Original graph from Homework 7 problem 4:

library(dplyr)
library(ggplot2)
library(tidyverse)

exped_clean = read_csv("exped_clean.csv")
peaks_clean = read_csv("peaks_clean.csv")

himalayas_joined = exped_clean %>%
  left_join(peaks_clean, by = "PEAKID") 
himalayas_joined |> 
  ggplot(aes(x = HEIGHTM, y = TOTDAYS, color = SEASON_FACTOR)) +
  geom_point(size=1) +
  geom_smooth(method = "lm", se = FALSE, linewidth = 1) +
  scale_color_manual(values = c("purple4", "darkgoldenrod2", "skyblue2", "seagreen4")) +
  theme_minimal() +
  guides(color = guide_legend(override.aes = list(linetype = "solid", shape = NA)))

library(tidyverse)
library(plotly)
library(dplyr)
library(stringr)

exped_clean <- read_csv("exped_clean.csv")
peaks_clean <- read_csv("peaks_clean.csv")

himalayas_joined <- exped_clean %>%
  left_join(peaks_clean, by = "PEAKID")

season_colors <- c(
  "Autumn" = "blue",
  "Spring" = "green",
  "Summer" = "red",
  "Winter" = "purple"
)

p <- plot_ly(width = 800, height = 600) %>%
  layout(
    title = list(
      text = "Length of Expedition vs Height of Himalayan Peak",
      y = 0.95   # Move title down a bit
    ),
    xaxis = list(title = "Height (meters)"),
    yaxis = list(title = "Total Days"),
    legend = list(title = list(text = "Season")),
    margin = list(t = 80)  # Adds extra space at top to prevent overlap
  )

seasons <- sort(unique(himalayas_joined$SEASON_FACTOR, na.rm=TRUE))

trace_indexes <- list()
current_index <- 0

for (season in seasons) {
  season_data <- himalayas_joined %>%
    filter(SEASON_FACTOR == season, !is.na(HEIGHTM), !is.na(TOTDAYS))

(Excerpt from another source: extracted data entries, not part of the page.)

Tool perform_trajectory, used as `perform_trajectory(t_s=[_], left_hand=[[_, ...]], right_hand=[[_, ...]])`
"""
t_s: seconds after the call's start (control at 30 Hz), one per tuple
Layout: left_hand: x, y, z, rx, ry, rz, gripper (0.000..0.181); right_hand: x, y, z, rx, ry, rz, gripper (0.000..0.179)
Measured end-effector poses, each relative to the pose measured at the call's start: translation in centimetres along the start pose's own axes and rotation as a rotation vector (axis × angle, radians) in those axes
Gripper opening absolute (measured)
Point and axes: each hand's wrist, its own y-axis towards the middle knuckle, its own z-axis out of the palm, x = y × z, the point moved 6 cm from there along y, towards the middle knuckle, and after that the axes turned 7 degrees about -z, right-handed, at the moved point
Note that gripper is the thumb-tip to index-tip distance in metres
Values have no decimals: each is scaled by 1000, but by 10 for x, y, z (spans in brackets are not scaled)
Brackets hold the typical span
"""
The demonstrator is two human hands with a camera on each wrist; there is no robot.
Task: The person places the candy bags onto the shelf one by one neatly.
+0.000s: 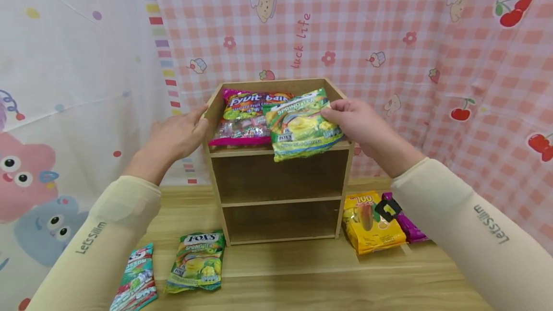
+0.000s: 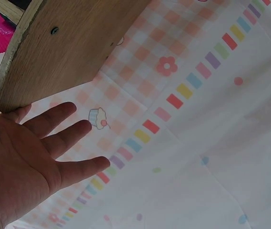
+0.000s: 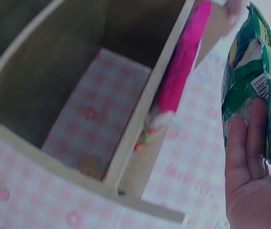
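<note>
In the head view my right hand (image 1: 356,121) holds a green and yellow Fox's Spring Tea candy bag (image 1: 302,126) by its right edge, thumb in front. Its fingers (image 3: 237,148) lie along the back of the bag (image 3: 249,81) in the right wrist view. The bag hangs tilted over the top level of a small wooden shelf (image 1: 281,200), overlapping a pink-edged Fruit Balls candy bag (image 1: 246,114) that lies there. My left hand (image 1: 174,136) pinches the shelf's upper left side panel (image 2: 64,47) between thumb and forefinger, the other fingers spread.
A second Spring Tea bag (image 1: 196,263) and a teal and red candy bag (image 1: 136,280) lie on the wooden tabletop (image 1: 294,277) at left. Right of the shelf are a yellow bag (image 1: 371,229) and a purple bag (image 1: 410,224). Patterned cloth (image 1: 302,23) hangs behind.
</note>
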Motion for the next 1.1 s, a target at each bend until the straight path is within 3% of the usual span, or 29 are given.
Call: perform_trajectory(t_s=[0.27, 0.33, 0.43, 0.57, 0.67, 0.83, 1.1], left_hand=[[1, 0, 0, -2, 5, -5, 63], [1, -1, 0, -3, 5, -6, 63], [1, -2, -1, -8, 6, -4, 63], [0, -2, -2, -15, 11, 0, 63], [-1, -2, -2, -18, 17, 3, 63], [-2, -3, -2, -23, 15, 7, 63], [-2, -3, -1, -12, 6, -1, 63]], right_hand=[[7, 35, -20, -162, -20, 28, 43], [7, 44, -21, -193, -77, 9, 42], [8, 54, -19, -210, -342, -96, 42], [13, 59, -1, -151, -945, -356, 45], [8, 55, 20, -50, -1149, -452, 48], [-10, 46, 40, 77, -1143, -357, 56], [-30, 51, 46, 151, -1090, -305, 53]])
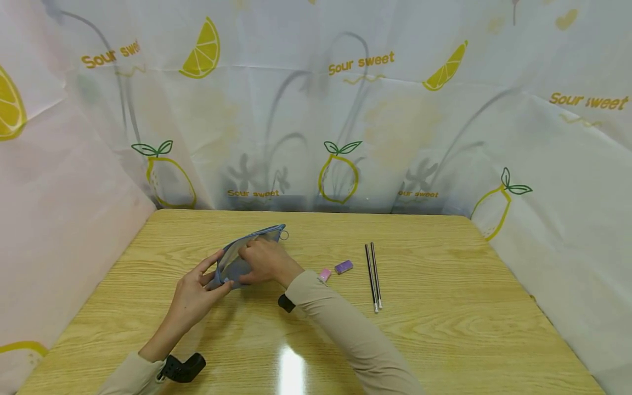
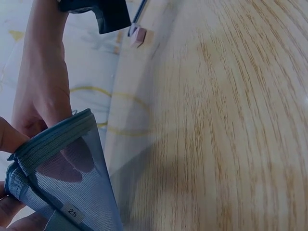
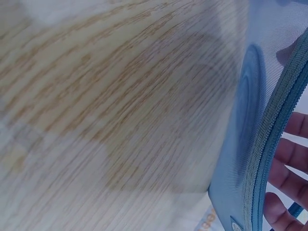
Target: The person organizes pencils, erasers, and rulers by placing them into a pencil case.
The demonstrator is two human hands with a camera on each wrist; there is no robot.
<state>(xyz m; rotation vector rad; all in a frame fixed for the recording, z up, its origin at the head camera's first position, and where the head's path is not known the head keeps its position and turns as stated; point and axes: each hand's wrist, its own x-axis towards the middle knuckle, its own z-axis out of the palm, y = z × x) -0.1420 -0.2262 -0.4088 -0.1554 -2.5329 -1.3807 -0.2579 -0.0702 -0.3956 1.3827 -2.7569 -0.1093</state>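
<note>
Left hand (image 1: 195, 296) grips a bag (image 1: 235, 269); right hand (image 1: 267, 260) is inside, grip hidden. Blocks (image 1: 344, 267) lie at the bag's three o'clock.

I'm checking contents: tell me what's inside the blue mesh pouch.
The right hand reaches into the mesh pouch and shows through its side; anything it covers cannot be seen.

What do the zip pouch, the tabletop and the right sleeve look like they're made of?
The zip pouch: see-through blue-grey mesh, probably nylon or polyester; its fine weave shows in the left-wrist view.
The tabletop: glossy wood or wood-look laminate, I can't tell which; it looks grained and reflects light brightly.
The right sleeve: matte beige cloth, perhaps cotton or a blend, judging by its soft creases.
</note>
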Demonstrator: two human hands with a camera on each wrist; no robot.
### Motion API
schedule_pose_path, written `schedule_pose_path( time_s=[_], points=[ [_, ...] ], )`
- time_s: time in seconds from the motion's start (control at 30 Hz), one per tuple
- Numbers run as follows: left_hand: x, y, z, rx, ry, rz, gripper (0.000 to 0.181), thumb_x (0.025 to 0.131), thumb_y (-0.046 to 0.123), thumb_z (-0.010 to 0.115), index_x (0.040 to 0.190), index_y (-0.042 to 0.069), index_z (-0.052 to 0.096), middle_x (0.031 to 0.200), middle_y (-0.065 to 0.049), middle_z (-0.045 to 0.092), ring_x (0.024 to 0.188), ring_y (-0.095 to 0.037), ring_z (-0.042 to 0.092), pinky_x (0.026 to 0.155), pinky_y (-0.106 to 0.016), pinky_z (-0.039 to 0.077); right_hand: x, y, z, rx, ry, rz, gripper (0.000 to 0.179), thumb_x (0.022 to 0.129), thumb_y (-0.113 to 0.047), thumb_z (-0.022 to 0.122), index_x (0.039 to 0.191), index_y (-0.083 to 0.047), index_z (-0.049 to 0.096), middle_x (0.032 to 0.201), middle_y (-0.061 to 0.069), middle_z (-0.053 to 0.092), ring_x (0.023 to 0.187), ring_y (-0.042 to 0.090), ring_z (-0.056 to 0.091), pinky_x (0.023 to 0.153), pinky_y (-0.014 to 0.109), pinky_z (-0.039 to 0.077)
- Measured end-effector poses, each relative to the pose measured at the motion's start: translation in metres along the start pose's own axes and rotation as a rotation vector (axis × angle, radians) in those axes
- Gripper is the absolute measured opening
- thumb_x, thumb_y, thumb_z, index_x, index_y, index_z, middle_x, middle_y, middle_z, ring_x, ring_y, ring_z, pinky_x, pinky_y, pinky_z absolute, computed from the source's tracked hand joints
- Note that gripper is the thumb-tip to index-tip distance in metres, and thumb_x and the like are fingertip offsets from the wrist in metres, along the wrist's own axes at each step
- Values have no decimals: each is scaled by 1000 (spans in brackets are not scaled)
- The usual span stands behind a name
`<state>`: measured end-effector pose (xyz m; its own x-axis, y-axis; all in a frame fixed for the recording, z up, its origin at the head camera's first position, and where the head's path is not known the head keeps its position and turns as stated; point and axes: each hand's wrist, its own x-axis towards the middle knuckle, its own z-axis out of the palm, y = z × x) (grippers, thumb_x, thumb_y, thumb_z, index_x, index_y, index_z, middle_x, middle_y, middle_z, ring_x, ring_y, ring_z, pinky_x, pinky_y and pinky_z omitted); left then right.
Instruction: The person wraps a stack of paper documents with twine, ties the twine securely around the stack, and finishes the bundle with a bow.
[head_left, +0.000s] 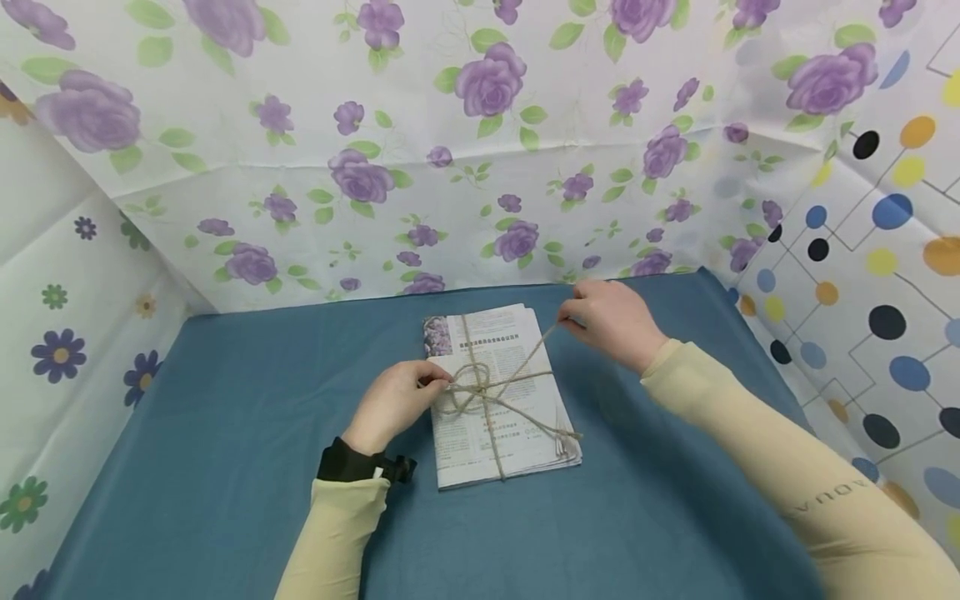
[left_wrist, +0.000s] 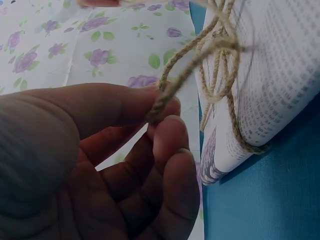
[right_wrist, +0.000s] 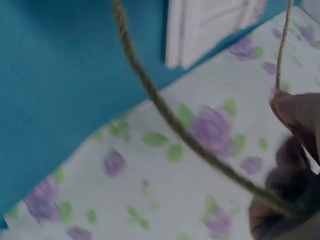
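Observation:
A stack of folded newspapers (head_left: 459,454) lies on the blue cloth, bound crosswise with brown twine (head_left: 491,437). Loops and loose strands gather around a knot near the middle of the top sheet. At the stack's left edge my left hand (head_left: 393,402) pinches a twine loop (left_wrist: 182,75) between thumb and index finger; its other fingers are curled. Above the stack's right side, my right hand (head_left: 613,321) pinches another strand, which runs straight from the knot up to the fingers. In the right wrist view, a length of twine (right_wrist: 160,105) also hangs in a curve from this hand.
Blue cloth (head_left: 247,467) covers the table around the stack. A white sheet with purple flowers (head_left: 442,192) stands along the back. Patterned sheets also enclose the left side and the dotted right side (head_left: 862,275). A black wrist strap (head_left: 352,462) is on the left wrist.

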<state>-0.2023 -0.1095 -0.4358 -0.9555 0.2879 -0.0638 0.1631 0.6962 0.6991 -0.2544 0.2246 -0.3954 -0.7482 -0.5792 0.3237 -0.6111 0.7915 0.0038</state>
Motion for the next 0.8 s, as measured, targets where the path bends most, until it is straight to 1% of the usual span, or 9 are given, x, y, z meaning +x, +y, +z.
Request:
schedule_pose_path(
  time_s=[0.1,0.17,0.27,0.37,0.43,0.53,0.67,0.73,0.8],
  points=[
    [0,0,1,7,-10,0,19,103,20,64,114,14,79,110,0,72,78,-17,57,68,-37,45,1,1,17,-7,-42,-4,14,87,-15,84,101,-13,80,100,8,67,91,29,60,79,47,49],
    [0,0,1,10,-11,4,19,103,20,64,114,14,78,110,0,72,78,-17,58,69,-37,45,1,-4,24,20,-60,-7,16,87,-13,84,103,-12,80,104,9,68,96,31,60,82,48,49],
    [0,-1,1,7,0,4,18,103,21,65,114,14,78,109,0,72,81,-16,59,72,-38,48,2,-16,32,101,-92,-53,14,89,-13,82,102,-10,80,102,8,70,94,29,62,82,46,51],
    [0,-1,0,12,12,-6,17,103,21,65,113,15,78,108,0,72,82,-16,60,73,-39,49,0,-30,39,179,-168,-103,11,91,-15,79,102,-12,80,100,4,71,91,24,62,81,41,52],
    [0,-1,0,17,14,-9,17,103,22,65,113,15,78,108,0,71,83,-16,60,73,-40,49,-4,-36,45,211,-219,-113,11,92,-16,77,103,-13,80,101,2,71,91,21,60,80,39,51],
    [1,-2,0,22,17,-5,17,103,23,65,113,16,77,108,0,71,82,-16,59,72,-39,48,-9,-41,54,221,-246,-99,10,92,-16,77,102,-15,80,102,0,69,92,20,59,81,37,51],
    [0,-3,0,26,23,-6,16,103,23,65,111,16,77,104,0,70,78,-17,58,69,-38,47,-13,-40,65,212,-230,-74,3,92,-19,80,94,-18,79,97,-3,68,89,17,55,80,36,50],
    [0,-4,0,26,24,-7,16,103,23,65,110,16,77,102,1,70,76,-18,57,68,-38,46,-14,-39,68,223,-231,-51,4,93,-22,79,92,-19,78,94,-5,67,87,15,54,78,34,49],
    [0,-5,0,27,24,-8,15,103,22,65,110,16,77,100,1,70,75,-18,56,67,-38,46,-13,-39,68,250,-237,-19,4,95,-23,77,94,-20,77,94,-7,67,86,13,54,76,33,49]
  ],
)
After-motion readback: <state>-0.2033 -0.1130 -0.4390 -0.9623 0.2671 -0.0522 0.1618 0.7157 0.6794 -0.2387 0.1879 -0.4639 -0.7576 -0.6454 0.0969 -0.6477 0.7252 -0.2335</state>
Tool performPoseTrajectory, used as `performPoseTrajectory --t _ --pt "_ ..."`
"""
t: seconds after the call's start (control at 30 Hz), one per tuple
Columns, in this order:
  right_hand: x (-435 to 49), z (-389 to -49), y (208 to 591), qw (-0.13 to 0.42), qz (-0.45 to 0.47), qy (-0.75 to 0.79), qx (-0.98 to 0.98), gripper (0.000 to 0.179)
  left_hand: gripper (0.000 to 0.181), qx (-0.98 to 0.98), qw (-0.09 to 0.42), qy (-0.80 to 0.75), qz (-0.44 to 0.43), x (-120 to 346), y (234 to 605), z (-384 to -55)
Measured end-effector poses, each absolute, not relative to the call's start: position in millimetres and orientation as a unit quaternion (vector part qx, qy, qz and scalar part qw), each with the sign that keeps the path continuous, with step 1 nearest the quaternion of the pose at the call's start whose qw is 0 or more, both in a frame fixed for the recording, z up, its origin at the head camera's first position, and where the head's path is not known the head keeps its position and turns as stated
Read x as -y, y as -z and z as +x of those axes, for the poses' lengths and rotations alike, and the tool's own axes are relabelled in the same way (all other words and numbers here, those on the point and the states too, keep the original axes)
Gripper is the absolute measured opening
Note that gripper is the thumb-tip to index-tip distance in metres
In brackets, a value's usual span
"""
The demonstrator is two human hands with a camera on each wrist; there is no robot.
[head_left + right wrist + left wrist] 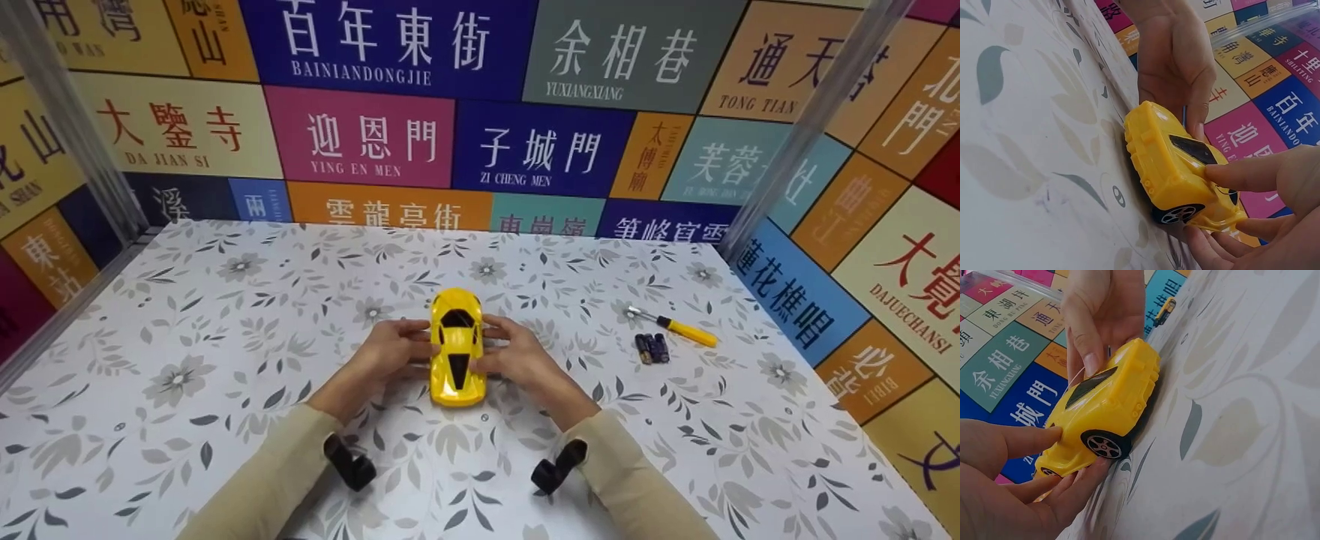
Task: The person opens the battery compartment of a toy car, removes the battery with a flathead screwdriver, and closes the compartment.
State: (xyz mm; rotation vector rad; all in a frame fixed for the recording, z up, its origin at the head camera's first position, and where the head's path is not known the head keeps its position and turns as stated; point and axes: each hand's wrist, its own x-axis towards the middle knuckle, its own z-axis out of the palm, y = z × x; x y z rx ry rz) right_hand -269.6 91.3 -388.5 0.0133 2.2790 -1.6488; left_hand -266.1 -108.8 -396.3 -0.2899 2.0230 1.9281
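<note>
A yellow toy car [457, 346] with black windows and dark spoked wheels points away from me in the middle of the table. My left hand [391, 350] holds its left side, the thumb on the upper body and the fingers low by the wheels, as the left wrist view shows. From the other side my right hand [517, 350] grips it in the same way, with the thumb [1244, 173] on top near the rear window. The wheels are at or very near the tabletop; whether they touch it I cannot tell. The car's underside is hidden.
To the right lies a screwdriver [686, 330] with a yellow and black handle. Several small dark batteries [651, 349] lie together just below it. The floral-patterned table [180, 300] meets colourful sign-covered walls [360, 135] at the back and sides.
</note>
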Motion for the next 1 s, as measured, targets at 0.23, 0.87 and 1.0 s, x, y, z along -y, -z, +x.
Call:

  start_index <- current_index + 1

  p <- p %>% add_trace(
    data = season_data,
    x = ~HEIGHTM,
    y = ~TOTDAYS,
    type = "scatter",
    mode = "markers",
    name = season,
    marker = list(size = 5, color = season_colors[[season]]),  # <--- color
    hoverinfo = "text",
    text = ~paste(
      "Height:", HEIGHTM, "m<br>",
      "Duration:", TOTDAYS, "days<br>",
      "Season:", SEASON_FACTOR
    )
  )
  current_index <- current_index + 1

  model <- lm(TOTDAYS ~ HEIGHTM, data = season_data)
  coefs <- coef(model)
  x_range <- range(season_data$HEIGHTM, na.rm = TRUE)
  x_seq <- seq(from = x_range[1], to = x_range[2], length.out = 100)
  y_seq <- coefs[1] + coefs[2]*x_seq

  slope <- round(coefs[2], 4)
  intercept <- round(coefs[1], 1)
  equation <- str_glue("{season}: y = {slope}x + {intercept}")

  p <- p %>% add_trace(
    x = x_seq,
    y = y_seq,
    type = "scatter",
    mode = "lines",
    name = paste(season, "Trend"),
    line = list(width = 2, color = season_colors[[season]]),  # <--- color
    hoverinfo = "text",
    hovertext = rep(equation, length(x_seq)),
    showlegend = FALSE
  )
  current_index <- current_index + 1

  trace_indexes[[season]] <- start_index:current_index
}

total_traces <- current_index

all_visible <- rep(TRUE, total_traces)
visibility_by_season <- lapply(seasons, function(s) {
  vis <- rep(FALSE, total_traces)
  vis[trace_indexes[[s]]] <- TRUE
  vis
})

button_list <- list(
  list(
    method = "update",
    args = list(
      list(visible = all_visible),
      list(title = "Length of Expedition vs Height of Himalayan Peak")
    ),
    label = "All Seasons"
  )
)

for (i in seq_along(seasons)) {
  season <- seasons[i]
  button_list[[i+1]] <- list(
    method = "update",
    args = list(
      list(visible = visibility_by_season[[i]]),
      list(title = paste("Length vs Height:", season))
    ),
    label = season
  )
}

p <- p %>%
  layout(
    updatemenus = list(
      list(
        type = "buttons",
        direction = "right",
        x = 0.1,
        y = 1.08,
        buttons = button_list
      )
    )
  )

p

I added tooltips for both the points and regression lines to make it easier to check the exact data for a specific expedition. The tooltips on the lines are especially useful, as users can see the exact equation of the trend rather than estimating it visually. To reduce clutter, I also added buttons that let users filter by season, displaying only one season’s points and trend line at a time. This makes it much easier to analyze a specific season’s trend.